### To do
A verbatim reproduction of the lines below, from the line containing "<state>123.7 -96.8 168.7" through the line containing "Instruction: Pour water", both ends included, is the whole required output.

Segment Start: Data for this exercise

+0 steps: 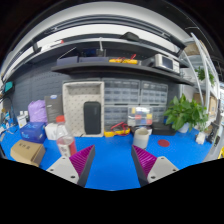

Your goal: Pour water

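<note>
So the tool [113, 165] is sitting wide open with nothing in it, both purple pads [82, 158] facing each other across bare blue worktop [112, 160], and nothing stands between the fingers. Taking the grey cup-looking thing [142, 137] as my landmark: it stands just beyond the right finger, a short light-coloured container with what looks like an open top, upright on the blue surface, and it's the closest thing to the tool on that side. I can't tell whether there's any water in it. Right of that cup there's a red flat item [165, 143] lying on the worktop, and further right and behind it a big leafy green plant [186, 112]. Left of the cup, just past the left finger, there's another small pale container [66, 145], with a white jug or bottle-ish shape [57, 130] behind it, too small to make out properly. Further left still is a cardboard box [27, 152], a blue bin [33, 131] and a purple thing [38, 110] stacked above it. Behind the cup there's a small yellow and red clutter [120, 129] against a grey cabinet wall [125, 100], and a dark shelf [110, 64] runs overhead with bits on it.
</note>
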Motion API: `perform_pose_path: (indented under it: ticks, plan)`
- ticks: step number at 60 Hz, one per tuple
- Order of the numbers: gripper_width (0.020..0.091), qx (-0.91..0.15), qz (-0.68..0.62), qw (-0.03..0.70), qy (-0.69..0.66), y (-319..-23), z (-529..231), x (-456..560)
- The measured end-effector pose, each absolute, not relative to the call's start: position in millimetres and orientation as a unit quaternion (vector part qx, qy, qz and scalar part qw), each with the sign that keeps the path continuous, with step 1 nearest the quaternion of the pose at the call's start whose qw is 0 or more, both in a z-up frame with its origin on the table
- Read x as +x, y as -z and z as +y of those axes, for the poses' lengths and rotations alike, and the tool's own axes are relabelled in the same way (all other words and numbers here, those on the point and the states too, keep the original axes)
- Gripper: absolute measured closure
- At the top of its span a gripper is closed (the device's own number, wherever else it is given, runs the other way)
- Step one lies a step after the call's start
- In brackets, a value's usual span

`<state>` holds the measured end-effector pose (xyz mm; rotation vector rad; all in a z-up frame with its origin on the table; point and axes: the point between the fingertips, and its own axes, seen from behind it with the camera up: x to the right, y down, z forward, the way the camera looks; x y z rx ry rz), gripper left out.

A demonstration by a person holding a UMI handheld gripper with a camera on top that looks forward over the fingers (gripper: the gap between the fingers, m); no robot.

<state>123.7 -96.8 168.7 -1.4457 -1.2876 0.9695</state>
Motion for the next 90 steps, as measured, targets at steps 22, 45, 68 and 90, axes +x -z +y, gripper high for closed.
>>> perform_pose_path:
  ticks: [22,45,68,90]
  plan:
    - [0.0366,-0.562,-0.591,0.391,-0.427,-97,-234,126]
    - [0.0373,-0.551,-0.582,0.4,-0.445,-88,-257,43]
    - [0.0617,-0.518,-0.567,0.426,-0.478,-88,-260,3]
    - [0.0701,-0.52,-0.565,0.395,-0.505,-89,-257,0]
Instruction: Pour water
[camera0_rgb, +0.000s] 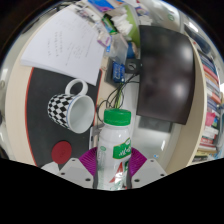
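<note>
A white plastic bottle (115, 150) with a green cap and green label stands upright between my gripper's (113, 170) purple pads (90, 164). Both pads press against its sides, so the gripper is shut on it. To the left and a little beyond the bottle sits a white mug (70, 107) with a black checkered pattern and an open mouth, resting on a dark mat. The bottle's lower part is hidden below my fingers.
A sheet of white paper (62, 45) lies beyond the mug. A dark monitor-like panel (165, 80) stands to the right, with wires and a small blue board (118, 70) behind the bottle. A red round thing (62, 152) lies near the left finger. Books line the far right.
</note>
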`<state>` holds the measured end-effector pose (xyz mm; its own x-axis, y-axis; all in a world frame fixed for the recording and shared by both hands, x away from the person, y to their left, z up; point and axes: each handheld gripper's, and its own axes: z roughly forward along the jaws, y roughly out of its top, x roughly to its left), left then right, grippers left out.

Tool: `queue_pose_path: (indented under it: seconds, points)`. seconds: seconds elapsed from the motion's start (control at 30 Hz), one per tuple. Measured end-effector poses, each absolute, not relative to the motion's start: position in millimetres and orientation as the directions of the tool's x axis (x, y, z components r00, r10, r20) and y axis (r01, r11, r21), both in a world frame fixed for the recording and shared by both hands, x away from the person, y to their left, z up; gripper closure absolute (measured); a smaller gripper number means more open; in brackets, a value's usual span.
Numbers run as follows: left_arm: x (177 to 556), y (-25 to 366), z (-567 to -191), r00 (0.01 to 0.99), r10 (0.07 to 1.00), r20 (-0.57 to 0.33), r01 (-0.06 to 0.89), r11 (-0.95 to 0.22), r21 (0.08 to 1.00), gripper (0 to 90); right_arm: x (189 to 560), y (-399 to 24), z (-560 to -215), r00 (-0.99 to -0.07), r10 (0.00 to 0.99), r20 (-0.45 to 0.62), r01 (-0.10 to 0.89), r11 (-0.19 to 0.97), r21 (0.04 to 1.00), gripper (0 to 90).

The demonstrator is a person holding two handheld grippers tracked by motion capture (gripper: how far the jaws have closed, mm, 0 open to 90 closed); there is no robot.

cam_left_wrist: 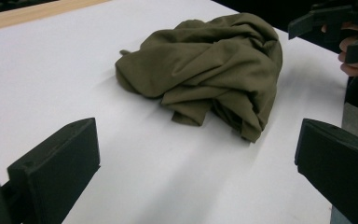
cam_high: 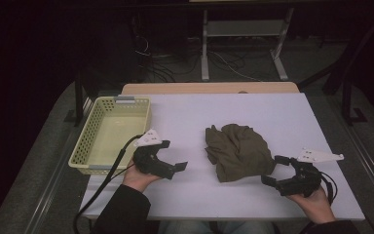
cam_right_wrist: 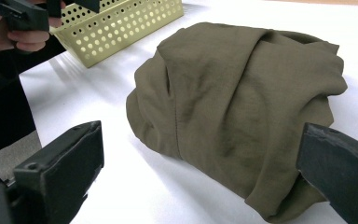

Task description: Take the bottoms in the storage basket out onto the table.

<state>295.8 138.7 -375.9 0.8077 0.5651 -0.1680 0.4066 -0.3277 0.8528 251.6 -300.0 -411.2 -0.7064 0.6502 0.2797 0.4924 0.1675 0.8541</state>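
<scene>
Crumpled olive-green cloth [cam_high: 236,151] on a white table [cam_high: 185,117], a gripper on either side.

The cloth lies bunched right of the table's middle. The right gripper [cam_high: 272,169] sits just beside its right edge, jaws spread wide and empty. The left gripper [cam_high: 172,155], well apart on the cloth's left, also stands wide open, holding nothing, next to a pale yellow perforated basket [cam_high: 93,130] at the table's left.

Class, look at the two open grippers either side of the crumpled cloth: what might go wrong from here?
1. The olive cloth lies bunched in loose folds, so the right gripper, open right beside it, may pinch only one layer and the rest could trail.
2. The left gripper is open and apart from the cloth; if it moves toward the yellow basket, hanging fabric might snag on the rim.
</scene>
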Motion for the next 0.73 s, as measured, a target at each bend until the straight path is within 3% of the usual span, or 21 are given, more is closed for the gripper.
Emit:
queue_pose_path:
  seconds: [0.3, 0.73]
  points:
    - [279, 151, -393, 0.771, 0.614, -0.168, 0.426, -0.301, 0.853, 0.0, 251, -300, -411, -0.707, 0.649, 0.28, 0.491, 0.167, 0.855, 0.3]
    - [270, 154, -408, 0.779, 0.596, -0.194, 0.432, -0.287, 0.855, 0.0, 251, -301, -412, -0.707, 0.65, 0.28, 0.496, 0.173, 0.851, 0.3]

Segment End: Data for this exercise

### Worked solution
<state>123.7 -96.8 168.7 -1.4457 -1.2876 0.9695</state>
Motion for the next 90 steps, as measured, targets at steps 22, 45, 68 and 90, axes +x -z +y, gripper high for closed.
>>> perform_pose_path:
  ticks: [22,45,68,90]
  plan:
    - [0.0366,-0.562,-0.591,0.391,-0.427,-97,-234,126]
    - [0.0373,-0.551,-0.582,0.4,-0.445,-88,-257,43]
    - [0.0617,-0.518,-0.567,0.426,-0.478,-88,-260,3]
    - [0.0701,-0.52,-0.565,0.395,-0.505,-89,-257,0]
Instruction: Pour water

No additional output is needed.